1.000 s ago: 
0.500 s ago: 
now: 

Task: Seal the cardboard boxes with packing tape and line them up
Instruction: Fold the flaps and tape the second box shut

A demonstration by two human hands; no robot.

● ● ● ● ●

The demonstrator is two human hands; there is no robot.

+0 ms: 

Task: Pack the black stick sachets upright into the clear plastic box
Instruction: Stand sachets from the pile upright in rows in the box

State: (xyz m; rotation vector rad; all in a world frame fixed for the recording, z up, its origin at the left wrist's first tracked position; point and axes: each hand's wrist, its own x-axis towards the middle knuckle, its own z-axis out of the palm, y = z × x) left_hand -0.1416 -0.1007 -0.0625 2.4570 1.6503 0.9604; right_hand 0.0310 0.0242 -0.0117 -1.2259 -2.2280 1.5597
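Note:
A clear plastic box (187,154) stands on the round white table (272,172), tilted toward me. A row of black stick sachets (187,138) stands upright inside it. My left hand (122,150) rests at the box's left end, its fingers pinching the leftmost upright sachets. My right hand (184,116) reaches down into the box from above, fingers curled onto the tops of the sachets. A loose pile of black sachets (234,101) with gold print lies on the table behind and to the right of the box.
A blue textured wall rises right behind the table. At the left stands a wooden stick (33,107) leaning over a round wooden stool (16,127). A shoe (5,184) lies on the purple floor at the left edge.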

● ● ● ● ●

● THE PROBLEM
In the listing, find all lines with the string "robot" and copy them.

● EXERCISE RESULT
A demonstration by two human hands; no robot.
The demonstrator is two human hands; there is no robot.

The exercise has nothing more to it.